An agency decision to dismiss a federal employee “for such cause as will promote the efficiency of the service,” 5 U.S.C. § 7513(a) (Supp. IV 1980), 5 C.F.R. § 752.301 (1982), will be sustained by reviewing courts unless it is arbitrary or capricious. McTiernan v. Gronouski, 337 F.2d 31 (2d Cir. 1964); Penna v. U. S. Army Corps of Engineers, 490 F.Supp. 442 (S.D.N.Y.1980). Applying that standard, courts may not upset agency decisions simply because they disagree with the agency on the proper factual inferences to be drawn from the record. But an agency decision is arbitrary and must be set aside when it rests on a crucial factual premise shown by the agency’s records to be indisputably incorrect. Mizerak’s absence on February 17 was ruled to be grounds for discharge because it was incorrectly thought that he had previously been instructed to furnish prompt medical certification of any illness. Since such a requirement had not then been imposed, a dismissal based on the incorrect assumption is arbitrary. The Government has not disputed that Mizerak was ill on February 17; his discharge stands or falls on whether at that time he was required to produce a medical certificate upon his return to duty. Since he was not so required, the dismissal was arbitrary.
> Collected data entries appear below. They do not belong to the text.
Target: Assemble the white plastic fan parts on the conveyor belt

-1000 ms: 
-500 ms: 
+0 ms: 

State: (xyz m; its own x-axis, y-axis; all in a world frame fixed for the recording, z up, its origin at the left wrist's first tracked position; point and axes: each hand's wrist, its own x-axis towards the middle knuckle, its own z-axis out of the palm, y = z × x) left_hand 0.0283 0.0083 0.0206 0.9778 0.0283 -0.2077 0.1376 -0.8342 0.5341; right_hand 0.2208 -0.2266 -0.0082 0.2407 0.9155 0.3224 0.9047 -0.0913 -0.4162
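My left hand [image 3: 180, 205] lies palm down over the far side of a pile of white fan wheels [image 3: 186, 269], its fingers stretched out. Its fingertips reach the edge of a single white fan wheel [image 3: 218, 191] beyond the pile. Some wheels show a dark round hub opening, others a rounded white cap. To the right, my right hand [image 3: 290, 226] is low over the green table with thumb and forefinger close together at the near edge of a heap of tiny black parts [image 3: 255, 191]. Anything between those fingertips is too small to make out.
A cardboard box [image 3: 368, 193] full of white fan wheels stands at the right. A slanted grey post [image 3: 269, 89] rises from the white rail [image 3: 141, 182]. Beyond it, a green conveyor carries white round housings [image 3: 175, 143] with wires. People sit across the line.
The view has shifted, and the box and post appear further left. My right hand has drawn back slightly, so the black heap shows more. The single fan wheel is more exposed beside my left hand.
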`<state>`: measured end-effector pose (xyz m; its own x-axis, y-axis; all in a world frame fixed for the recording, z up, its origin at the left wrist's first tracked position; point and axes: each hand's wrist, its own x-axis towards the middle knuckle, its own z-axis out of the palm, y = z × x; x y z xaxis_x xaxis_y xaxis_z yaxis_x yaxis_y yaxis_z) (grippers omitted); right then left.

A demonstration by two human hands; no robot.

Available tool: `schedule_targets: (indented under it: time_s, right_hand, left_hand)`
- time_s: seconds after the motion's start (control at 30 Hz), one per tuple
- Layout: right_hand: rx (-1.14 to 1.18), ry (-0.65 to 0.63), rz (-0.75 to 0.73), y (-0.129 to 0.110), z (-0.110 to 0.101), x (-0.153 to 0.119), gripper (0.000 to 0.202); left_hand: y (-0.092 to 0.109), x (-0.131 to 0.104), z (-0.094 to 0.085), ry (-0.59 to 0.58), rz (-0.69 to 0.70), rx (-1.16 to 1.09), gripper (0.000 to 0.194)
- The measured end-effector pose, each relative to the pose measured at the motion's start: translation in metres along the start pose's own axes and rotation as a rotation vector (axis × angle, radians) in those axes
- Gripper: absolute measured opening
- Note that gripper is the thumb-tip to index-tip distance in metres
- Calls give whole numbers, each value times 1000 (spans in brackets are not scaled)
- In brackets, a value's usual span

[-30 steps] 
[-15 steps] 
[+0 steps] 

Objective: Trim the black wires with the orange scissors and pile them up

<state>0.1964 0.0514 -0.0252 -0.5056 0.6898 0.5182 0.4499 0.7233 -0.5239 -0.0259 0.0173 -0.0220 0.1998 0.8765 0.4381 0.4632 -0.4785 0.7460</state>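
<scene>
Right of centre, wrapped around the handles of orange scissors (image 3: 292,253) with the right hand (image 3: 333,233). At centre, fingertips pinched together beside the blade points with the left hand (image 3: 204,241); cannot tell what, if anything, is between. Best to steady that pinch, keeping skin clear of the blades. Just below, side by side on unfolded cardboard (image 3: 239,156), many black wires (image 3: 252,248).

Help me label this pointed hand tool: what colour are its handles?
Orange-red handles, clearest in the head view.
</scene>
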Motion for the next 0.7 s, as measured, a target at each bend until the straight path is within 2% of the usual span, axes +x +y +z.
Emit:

Reversed and remanded for determination of appropriate relief. 
      
      . The docket entries do not reflect that a judgment was ever entered upon the granting of summary judgment, which disposed of all of appellant’s claims. See Fed.R.Civ.P. 58. Though the Clerk’s office should observe Rule 58, our appellate jurisdiction is not precluded by the absence of a formal judgment. See Bankers Trust Co. v. Mallis, 435 U.S. 381, 98 S.Ct. 1117, 55 L.Ed.2d 357 (1978).
     
      
      
        . The FAA had previously proposed on April 15, 1977 to dismiss Mizerak because of the February 17, 1977 absence. The dismissal that followed that notice was set aside for procedural reasons by the Federal Employees Appeals Authority of the Civil Service Commission (the predecessor of the MSPB). The procedural error was remedied in connection with the second notice of dismissal and is irrelevant to this appeal.
     
      
      . Mizerak also told his superior that he was unwilling to work with a fellow employee, who was subsequently reassigned. At oral argument the Government suggested that Mizerak’s statement about the fellow employee might have been the reason why the FAA found his explanation of his absence on February 17 unacceptable. However, the administrative record makes clear that the February 17 absence was found to be unauthorized solely because Mizerak did not produce a medical certificate on February 18. The agency’s decision must be tested upon the grounds advanced by the agency. Securities and Exchange Commission v. Chenery, 318 U.S. 80, 63 S.Ct. 454, 87 L.Ed. 626 (1943).
     
      
      . The MSPB reviewed Mizerak’s case through its Office of Appeals in Washington, D. C., after the Seattle Field Office had sustained the finding of an unauthorized absence but had concluded that the remedy of dismissal was too harsh. Upon the FAA’s appeal, the Board reaffirmed the merits of the violation without elaboration and reinstated the remedy of dismissal, concluding that the regional office had erroneously failed to consider Mizerak’s prior disciplinary record.
     
      
      . The District Court concluded that the finding of violation was not arbitrary because “on February 4, 1977, the Plaintiff had been directed to supply medical certifications for alleged sickness-related absences upon his return to duty, and because the Plaintiff had failed to produce such certification on the morning of the 18th.”